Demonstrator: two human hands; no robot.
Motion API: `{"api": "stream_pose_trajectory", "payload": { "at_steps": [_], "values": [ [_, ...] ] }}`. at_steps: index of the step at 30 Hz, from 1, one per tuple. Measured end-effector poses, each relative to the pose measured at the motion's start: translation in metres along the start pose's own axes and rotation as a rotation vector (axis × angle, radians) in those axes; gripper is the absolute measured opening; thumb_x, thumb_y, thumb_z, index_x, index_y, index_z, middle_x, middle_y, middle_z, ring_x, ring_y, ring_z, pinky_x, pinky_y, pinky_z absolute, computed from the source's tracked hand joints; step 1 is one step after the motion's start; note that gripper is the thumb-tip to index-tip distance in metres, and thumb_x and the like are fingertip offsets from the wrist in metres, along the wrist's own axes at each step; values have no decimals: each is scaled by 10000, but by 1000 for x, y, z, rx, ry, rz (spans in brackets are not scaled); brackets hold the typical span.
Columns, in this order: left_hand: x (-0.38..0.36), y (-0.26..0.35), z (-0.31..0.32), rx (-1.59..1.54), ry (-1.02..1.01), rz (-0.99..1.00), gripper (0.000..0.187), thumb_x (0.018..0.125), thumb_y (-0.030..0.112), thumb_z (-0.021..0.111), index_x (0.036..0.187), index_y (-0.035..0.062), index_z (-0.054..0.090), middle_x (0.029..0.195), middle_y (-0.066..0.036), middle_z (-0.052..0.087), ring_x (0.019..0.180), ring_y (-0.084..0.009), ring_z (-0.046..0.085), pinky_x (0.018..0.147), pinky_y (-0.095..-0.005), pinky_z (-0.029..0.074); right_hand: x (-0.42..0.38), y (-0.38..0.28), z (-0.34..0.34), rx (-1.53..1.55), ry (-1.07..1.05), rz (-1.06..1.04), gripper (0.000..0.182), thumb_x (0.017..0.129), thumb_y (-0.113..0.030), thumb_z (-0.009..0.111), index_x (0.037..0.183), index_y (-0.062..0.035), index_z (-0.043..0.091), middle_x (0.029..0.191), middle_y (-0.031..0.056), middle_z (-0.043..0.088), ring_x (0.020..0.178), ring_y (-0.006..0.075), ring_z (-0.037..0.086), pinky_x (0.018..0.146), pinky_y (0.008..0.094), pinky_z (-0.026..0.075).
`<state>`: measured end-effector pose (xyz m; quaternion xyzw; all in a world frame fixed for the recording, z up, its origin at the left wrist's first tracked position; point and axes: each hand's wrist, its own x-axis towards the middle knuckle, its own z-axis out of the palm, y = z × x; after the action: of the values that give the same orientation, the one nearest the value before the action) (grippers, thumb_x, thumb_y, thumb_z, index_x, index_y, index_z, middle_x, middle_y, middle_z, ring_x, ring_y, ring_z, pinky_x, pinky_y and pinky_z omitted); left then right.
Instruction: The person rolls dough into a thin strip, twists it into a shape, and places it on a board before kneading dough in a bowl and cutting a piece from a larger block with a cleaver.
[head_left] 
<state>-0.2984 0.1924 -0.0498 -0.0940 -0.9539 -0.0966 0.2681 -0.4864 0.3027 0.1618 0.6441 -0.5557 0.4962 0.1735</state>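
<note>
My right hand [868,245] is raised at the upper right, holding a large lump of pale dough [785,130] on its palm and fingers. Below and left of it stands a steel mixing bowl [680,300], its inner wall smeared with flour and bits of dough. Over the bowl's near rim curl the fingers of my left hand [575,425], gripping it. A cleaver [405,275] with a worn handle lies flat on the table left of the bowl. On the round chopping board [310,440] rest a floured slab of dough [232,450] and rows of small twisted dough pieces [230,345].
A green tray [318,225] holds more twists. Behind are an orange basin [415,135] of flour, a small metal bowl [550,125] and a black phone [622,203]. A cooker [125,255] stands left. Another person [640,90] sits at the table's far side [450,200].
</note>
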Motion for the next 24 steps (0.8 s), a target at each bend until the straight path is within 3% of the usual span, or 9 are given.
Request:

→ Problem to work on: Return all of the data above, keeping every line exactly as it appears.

→ Completed exercise:
Demonstrator: two human hands; no robot.
Motion API: `{"api": "stream_pose_trajectory", "payload": { "at_steps": [_], "values": [ [_, ...] ] }}`. at_steps: index of the step at 30 Hz, from 1, one per tuple. Measured end-effector poses, each relative to the pose measured at the motion's start: translation in metres along the start pose's own axes and rotation as a rotation vector (axis × angle, radians) in those axes; gripper is the absolute measured opening; thumb_x, thumb_y, thumb_z, index_x, index_y, index_z, middle_x, middle_y, middle_z, ring_x, ring_y, ring_z, pinky_x, pinky_y, pinky_z absolute, computed from the source's tracked hand joints; step 1 is one step after the motion's start; note that gripper is the thumb-tip to index-tip distance in metres, and thumb_x and the like are fingertip offsets from the wrist in metres, along the wrist's own axes at each step; values have no decimals: each is scaled by 10000, but by 1000 for x, y, z, rx, ry, rz (spans in brackets are not scaled); brackets hold the typical span.
Columns, in this order: left_hand: x (-0.38..0.36), y (-0.26..0.35), z (-0.31..0.32), rx (-1.59..1.54), ry (-1.02..1.01), rz (-0.99..1.00), gripper (0.000..0.187), thumb_x (0.018..0.125), thumb_y (-0.030..0.112), thumb_z (-0.021..0.111), index_x (0.036..0.187), index_y (-0.035..0.062), index_z (-0.054..0.090), middle_x (0.029..0.195), middle_y (-0.066..0.036), middle_z (-0.052..0.087), ring_x (0.019..0.180), ring_y (-0.084..0.009), ring_z (-0.046..0.085), pinky_x (0.018..0.147), pinky_y (-0.095..-0.005), pinky_z (-0.029..0.074); right_hand: x (-0.42..0.38), y (-0.38..0.28), z (-0.34..0.34), rx (-1.53..1.55), ry (-1.07..1.05), rz (-1.06..1.04), gripper (0.000..0.182), thumb_x (0.017..0.129), thumb_y (-0.113..0.030), thumb_z (-0.009..0.111), index_x (0.037..0.183), index_y (-0.062..0.035), index_z (-0.043..0.091), middle_x (0.029..0.191), middle_y (-0.031..0.056), middle_z (-0.043..0.088), ring_x (0.020..0.178), ring_y (-0.006..0.075), ring_z (-0.037..0.086), pinky_x (0.018..0.146), pinky_y (0.008..0.094), pinky_z (-0.026..0.075).
`<state>`: measured end-effector pose (xyz m; quaternion xyzw; all in a world frame fixed for the recording, z up, its origin at the left wrist's first tracked position; point and axes: each hand's wrist, its own x-axis towards the middle knuckle, its own z-axis out of the palm, y = z × x; after the action: of the values that give the same orientation, the one nearest the value before the action) (grippers, thumb_x, thumb_y, thumb_z, index_x, index_y, index_z, middle_x, middle_y, middle_z, ring_x, ring_y, ring_z, pinky_x, pinky_y and pinky_z omitted); left then right.
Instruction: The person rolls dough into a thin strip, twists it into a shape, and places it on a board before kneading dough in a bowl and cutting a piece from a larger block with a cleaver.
[head_left] 
<state>-0.2984 0.1924 -0.0498 -0.0940 -0.9539 -0.0966 0.2681 -0.4864 0.3027 0.1618 0.6441 -0.5557 0.4962 0.1735</state>
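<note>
My right hand [868,245] is raised at the upper right, holding a large lump of pale dough [785,130] on its palm and fingers. Below and left of it stands a steel mixing bowl [680,300], its inner wall smeared with flour and bits of dough. Over the bowl's near rim curl the fingers of my left hand [575,425], gripping it. A cleaver [405,275] with a worn handle lies flat on the table left of the bowl. On the round chopping board [310,440] rest a floured slab of dough [232,450] and rows of small twisted dough pieces [230,345].
A green tray [318,225] holds more twists. Behind are an orange basin [415,135] of flour, a small metal bowl [550,125] and a black phone [622,203]. A cooker [125,255] stands left. Another person [640,90] sits at the table's far side [450,200].
</note>
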Motion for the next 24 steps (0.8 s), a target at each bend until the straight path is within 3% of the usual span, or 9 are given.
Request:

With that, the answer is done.